_DATA IN THIS EXERCISE:_
:::

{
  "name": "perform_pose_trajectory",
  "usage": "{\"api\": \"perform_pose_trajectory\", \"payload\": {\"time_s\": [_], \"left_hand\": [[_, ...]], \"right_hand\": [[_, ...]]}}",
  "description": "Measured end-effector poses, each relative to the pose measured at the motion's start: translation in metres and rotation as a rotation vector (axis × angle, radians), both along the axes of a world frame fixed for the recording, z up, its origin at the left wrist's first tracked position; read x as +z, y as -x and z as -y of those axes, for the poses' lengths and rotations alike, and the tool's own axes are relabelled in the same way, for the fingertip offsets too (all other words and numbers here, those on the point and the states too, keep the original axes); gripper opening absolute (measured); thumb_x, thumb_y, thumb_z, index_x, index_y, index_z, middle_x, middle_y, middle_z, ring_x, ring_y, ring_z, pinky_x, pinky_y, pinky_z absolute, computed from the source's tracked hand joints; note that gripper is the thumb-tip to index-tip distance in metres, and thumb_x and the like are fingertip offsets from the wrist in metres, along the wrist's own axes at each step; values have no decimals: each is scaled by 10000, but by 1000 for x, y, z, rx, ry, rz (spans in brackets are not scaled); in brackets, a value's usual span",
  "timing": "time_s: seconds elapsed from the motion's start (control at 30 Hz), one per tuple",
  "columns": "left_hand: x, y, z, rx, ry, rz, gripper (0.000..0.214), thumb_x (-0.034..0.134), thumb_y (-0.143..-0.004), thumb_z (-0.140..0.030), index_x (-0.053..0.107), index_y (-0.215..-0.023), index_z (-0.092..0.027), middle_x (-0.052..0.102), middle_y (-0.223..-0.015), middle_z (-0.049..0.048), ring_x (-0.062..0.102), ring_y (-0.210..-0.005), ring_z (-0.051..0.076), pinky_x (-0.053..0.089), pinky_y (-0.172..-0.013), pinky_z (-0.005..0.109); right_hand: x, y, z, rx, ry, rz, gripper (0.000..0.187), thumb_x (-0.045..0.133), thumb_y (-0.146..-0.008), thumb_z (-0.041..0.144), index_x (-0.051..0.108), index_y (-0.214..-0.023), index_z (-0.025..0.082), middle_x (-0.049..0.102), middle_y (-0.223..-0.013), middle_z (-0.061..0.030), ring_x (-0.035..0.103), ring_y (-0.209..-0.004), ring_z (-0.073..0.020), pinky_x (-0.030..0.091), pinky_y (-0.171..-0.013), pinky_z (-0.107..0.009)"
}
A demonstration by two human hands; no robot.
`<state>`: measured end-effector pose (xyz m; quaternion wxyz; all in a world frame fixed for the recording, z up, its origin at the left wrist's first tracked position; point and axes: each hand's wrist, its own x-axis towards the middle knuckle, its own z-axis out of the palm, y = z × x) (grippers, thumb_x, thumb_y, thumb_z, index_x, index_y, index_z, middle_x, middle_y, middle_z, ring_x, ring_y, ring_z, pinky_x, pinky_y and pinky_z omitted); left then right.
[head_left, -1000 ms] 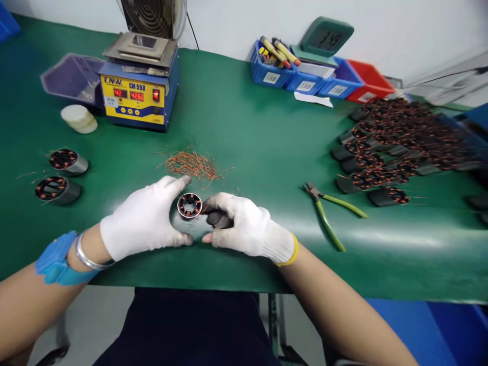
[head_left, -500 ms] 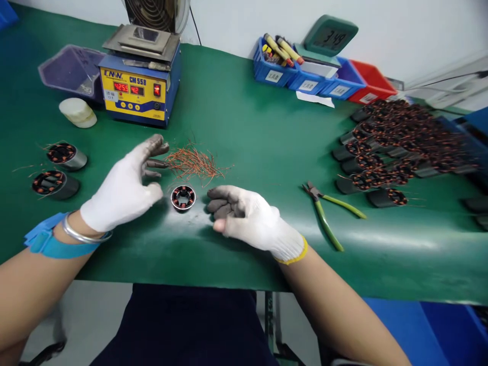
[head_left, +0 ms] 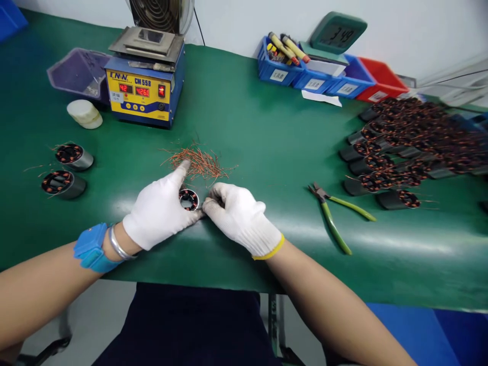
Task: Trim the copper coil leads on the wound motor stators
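My left hand (head_left: 162,211), in a white glove with dark fingertips, is curved around a small wound motor stator (head_left: 189,200) on the green bench. Its thumb lies along the stator's near side, and one finger reaches past the far side toward a heap of copper wire clippings (head_left: 200,161). Right beside the stator, my right hand (head_left: 236,211) is closed in a pinch, thumb against index finger, by the left thumb tip. Whatever lies in that pinch is too small to make out. Copper coils show inside the stator's round opening.
Green-handled cutters (head_left: 331,213) lie spread at the right. Behind them many stators (head_left: 375,180) stand crowded together. Two more stators (head_left: 63,184) are at the left, near a blue and yellow CM558 solder pot (head_left: 139,96). Blue bins (head_left: 280,73) line the wall.
My left hand has moved right and closed around the stator. My right hand has gone from loosely open fingers to a pinch beside it. The view has shifted slightly.
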<state>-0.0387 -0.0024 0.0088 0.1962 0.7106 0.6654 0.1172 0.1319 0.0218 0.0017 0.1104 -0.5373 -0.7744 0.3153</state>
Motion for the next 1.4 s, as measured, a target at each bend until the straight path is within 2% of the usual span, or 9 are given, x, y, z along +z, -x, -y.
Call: {"api": "perform_pose_trajectory", "payload": {"time_s": [0.1,0.23,0.43,0.67,0.83,0.97,1.07,1.17,1.4], "left_hand": [[-1,-2,1,-5,31,56,991,664,-693,-544,247,-1489,-127,676,-1078,125,658,-969,323,522,-811,410],[-2,0,0,-17,57,188,989,679,-686,-524,232,-1489,-159,686,-1027,82,668,-904,286,526,-750,381],[-4,3,-1,16,91,201,1052,734,-619,-506,240,-1492,-189,684,-1008,66,669,-868,269,532,-746,375],[1,1,0,10,122,240,1059,727,-630,-436,197,-1506,-165,703,-950,45,673,-830,244,524,-713,342],[8,4,-4,-29,155,245,1057,742,-591,-454,264,-1485,-157,705,-978,57,676,-855,252,532,-735,339],[16,18,-8,-36,205,312,637,737,-603,-494,613,-1148,-188,720,-937,46,673,-792,227,529,-675,315],[17,27,-11,-40,204,311,247,620,-752,-442,650,-795,-200,695,-730,-1,636,-667,181,480,-603,288],[14,28,-13,-34,174,368,209,577,-804,-383,631,-741,-191,672,-692,-14,611,-664,160,465,-614,272],[6,9,-13,1,129,605,187,608,-793,-353,607,-720,-181,646,-690,-11,594,-657,141,469,-585,255]], "right_hand": [[6,-5,-2,-15,-120,117,207,498,-866,329,585,-741,188,610,-711,-23,526,-632,-150,274,-544,-287],[6,-2,-3,20,-50,-108,228,489,-896,372,640,-928,204,664,-907,-29,599,-800,-158,376,-647,-264],[-5,-5,-11,-131,-159,46,163,551,-826,312,628,-766,182,649,-807,-49,582,-754,-182,372,-634,-289],[2,0,-9,-37,120,-187,152,567,-817,336,624,-786,199,647,-735,13,550,-652,-126,359,-578,-253],[1,-5,-9,-125,-42,2,151,554,-794,315,584,-706,197,642,-735,-7,552,-665,-149,315,-557,-275],[-5,-7,-3,-77,-133,-22,136,537,-817,306,625,-801,203,672,-835,-33,614,-793,-190,426,-679,-304],[-7,-5,3,-52,-293,-154,312,567,-821,324,617,-1092,177,661,-1108,-99,611,-1018,-237,466,-860,-360],[-5,0,7,-18,-270,-276,491,617,-801,318,547,-1257,151,628,-1235,-113,594,-1110,-230,466,-934,-359],[-4,10,5,33,10,-342,473,644,-770,240,583,-1233,166,680,-1145,-72,634,-1015,-200,497,-881,-344]]}}
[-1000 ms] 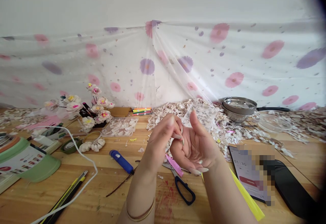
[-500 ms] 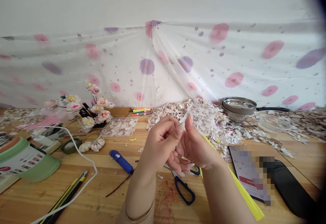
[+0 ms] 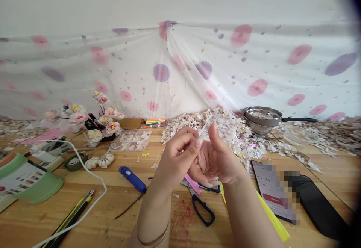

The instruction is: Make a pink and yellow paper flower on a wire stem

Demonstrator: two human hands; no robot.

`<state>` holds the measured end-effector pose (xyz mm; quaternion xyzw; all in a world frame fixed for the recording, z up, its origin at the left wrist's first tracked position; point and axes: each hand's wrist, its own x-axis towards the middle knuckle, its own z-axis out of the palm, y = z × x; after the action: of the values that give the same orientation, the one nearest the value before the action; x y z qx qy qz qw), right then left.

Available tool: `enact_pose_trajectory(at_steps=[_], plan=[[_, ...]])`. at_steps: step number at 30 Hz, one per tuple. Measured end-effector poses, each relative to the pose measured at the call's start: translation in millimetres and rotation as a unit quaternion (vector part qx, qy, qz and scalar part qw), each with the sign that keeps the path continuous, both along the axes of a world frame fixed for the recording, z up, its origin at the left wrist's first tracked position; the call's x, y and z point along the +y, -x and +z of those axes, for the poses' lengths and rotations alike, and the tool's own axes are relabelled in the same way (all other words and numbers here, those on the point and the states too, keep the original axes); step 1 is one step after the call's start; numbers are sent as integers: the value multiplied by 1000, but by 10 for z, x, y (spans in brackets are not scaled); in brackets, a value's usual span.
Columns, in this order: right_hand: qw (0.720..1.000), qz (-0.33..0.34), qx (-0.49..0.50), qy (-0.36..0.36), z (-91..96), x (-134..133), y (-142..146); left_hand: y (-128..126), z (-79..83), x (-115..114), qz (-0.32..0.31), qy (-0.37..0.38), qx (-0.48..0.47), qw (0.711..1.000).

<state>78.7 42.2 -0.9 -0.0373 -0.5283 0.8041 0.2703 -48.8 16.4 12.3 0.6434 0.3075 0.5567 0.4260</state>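
My left hand [image 3: 180,158] is closed, its thumb and fingertips pressed together against the palm of my right hand. What the pinch holds, if anything, is hidden. My right hand [image 3: 217,158] lies palm up and open, with the thumb raised and the fingers reaching under my left hand. A narrow pink strip [image 3: 193,184] shows just below the two hands; its upper end is out of sight behind them. Under it on the table lie scissors [image 3: 203,211] with dark blue handles. A yellow strip [image 3: 272,218] passes beneath my right forearm.
Left of my arms lie a blue-handled tool [image 3: 132,179], a craft knife [image 3: 67,220] and a white cable [image 3: 105,188]. Paper flowers [image 3: 108,122] stand farther back. Pale scraps [image 3: 183,124], a clear tray [image 3: 222,127] and metal bowls [image 3: 262,118] line the wall. A phone [image 3: 270,191] lies right.
My right thumb has come away from my left fingertips, and the right palm has opened more. The pink strip, hidden before, now shows below the hands.
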Motion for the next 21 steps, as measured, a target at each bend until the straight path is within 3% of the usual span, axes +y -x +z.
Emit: enact_pose_trajectory(at_steps=[7,12,18,21], plan=[[998,-45,-44,-23,-13,-49,25,-29,23,-83,17,108,18,994],[1000,-27,-14,-7,-22,-12,22,-34,-68,4,47,38,-16,998],[973,122,174,87,-5,28,-40,-36,-28,33,5,-46,-47,998],[955,155,225,113,13,-3,-56,-31,-13,17,28,-103,-17,994]])
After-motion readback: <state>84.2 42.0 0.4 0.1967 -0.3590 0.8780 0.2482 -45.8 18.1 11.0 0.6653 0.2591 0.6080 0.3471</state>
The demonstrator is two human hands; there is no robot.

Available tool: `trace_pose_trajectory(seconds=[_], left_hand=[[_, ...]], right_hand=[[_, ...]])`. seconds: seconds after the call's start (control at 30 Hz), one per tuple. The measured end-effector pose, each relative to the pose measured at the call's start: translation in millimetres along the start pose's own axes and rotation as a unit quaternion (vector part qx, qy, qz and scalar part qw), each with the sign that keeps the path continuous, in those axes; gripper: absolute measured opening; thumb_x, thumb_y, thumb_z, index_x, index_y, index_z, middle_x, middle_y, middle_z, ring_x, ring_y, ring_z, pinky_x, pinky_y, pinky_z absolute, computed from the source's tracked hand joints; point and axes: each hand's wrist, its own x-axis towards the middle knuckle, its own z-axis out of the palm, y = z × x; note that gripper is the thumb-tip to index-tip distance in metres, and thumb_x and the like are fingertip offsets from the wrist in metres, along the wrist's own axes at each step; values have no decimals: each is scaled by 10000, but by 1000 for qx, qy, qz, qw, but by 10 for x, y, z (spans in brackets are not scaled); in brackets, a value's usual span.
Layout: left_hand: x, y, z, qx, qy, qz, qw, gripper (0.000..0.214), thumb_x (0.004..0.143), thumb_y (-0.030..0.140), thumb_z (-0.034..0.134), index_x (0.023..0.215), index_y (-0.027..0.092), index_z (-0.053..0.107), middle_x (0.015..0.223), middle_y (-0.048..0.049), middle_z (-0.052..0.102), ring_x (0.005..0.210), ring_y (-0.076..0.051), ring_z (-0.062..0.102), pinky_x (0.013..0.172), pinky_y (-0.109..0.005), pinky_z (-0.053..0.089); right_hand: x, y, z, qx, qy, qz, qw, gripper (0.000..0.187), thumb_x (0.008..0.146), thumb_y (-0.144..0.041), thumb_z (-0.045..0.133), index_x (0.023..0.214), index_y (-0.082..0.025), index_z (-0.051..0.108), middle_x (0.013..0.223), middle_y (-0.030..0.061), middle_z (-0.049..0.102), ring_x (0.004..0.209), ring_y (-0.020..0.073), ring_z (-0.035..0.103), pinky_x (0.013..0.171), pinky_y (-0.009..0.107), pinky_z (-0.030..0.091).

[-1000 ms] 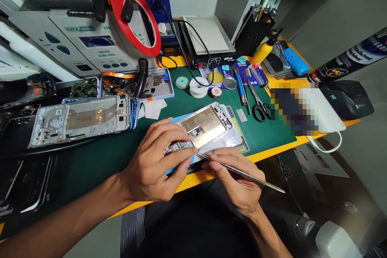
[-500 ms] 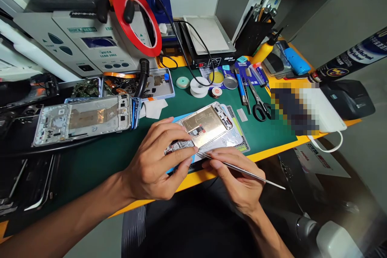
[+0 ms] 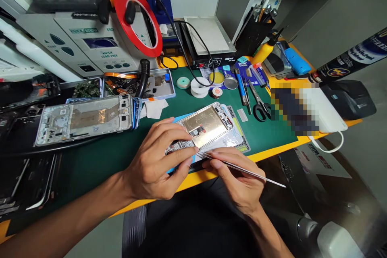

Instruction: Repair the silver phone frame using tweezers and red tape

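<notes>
An opened phone (image 3: 208,127) with its gold inner plate showing lies tilted near the front edge of the green mat. My left hand (image 3: 161,157) is closed over its near left end, fingers and thumb gripping the frame and covering part of the circuitry there. My right hand (image 3: 238,175) pinches slim metal tweezers (image 3: 248,173). Their tips meet the phone's near edge, right beside my left index fingertip; what lies between the tips is too small to make out. Beneath the phone is a pale blue and white pad (image 3: 234,139).
Stacked phone frames (image 3: 87,119) lie left, in front of a parts tray (image 3: 160,84). Solder spools (image 3: 199,87), scissors (image 3: 261,107) and a blue-handled knife (image 3: 241,86) sit behind the phone. A heating plate (image 3: 208,36) and a rework station (image 3: 90,44) stand at the back.
Both hands, the phone and the tweezers hold almost the same position. The whole view has shifted very slightly.
</notes>
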Motion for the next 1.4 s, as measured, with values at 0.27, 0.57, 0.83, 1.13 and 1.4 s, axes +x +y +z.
trace_pose_trajectory(seconds=[0.27,0.57,0.83,1.13,1.4], left_hand=[[-4,13,-15,-5,0,-4,1000,391,724,40,722,1089,179,715,1130,-122,659,1121,-311,620,1090,-619,479],[-8,20,-15,-6,3,-11,1000,409,737,53,714,1111,217,699,1122,-113,663,1116,-311,626,1087,-617,489],[5,26,-17,1,1,-16,1000,395,782,81,689,1131,265,687,1120,-101,674,1119,-300,631,1068,-629,502],[14,34,-28,-1,2,-12,1000,422,743,44,712,1122,226,694,1109,-126,677,1115,-313,637,1057,-637,510],[10,34,-18,0,2,-15,1000,440,746,47,710,1136,251,685,1115,-115,677,1106,-317,640,1049,-649,511]], right_hand=[[21,-3,-31,-11,-17,-9,1000,404,880,-21,705,1117,-337,792,1009,18,798,883,209,751,734,352,657],[25,-11,-28,-17,-16,-8,1000,391,879,-25,708,1107,-330,797,1006,24,801,877,227,755,719,372,657],[24,-19,-31,-19,-14,-8,1000,371,876,-35,713,1090,-325,806,993,35,806,877,243,757,709,381,659],[14,-10,-28,-19,-9,-10,1000,335,872,-49,723,1070,-304,810,994,43,807,880,230,758,723,364,662],[24,-9,-19,-23,-14,-14,1000,337,878,-52,720,1076,-310,808,996,49,807,887,231,755,721,366,662]])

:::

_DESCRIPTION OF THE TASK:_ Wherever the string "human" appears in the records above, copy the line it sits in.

_FINISHED EXERCISE:_
A demonstration by two human hands; no robot.
Demonstrator: two human hands; no robot.
The demonstrator is two human hands; there is no robot.

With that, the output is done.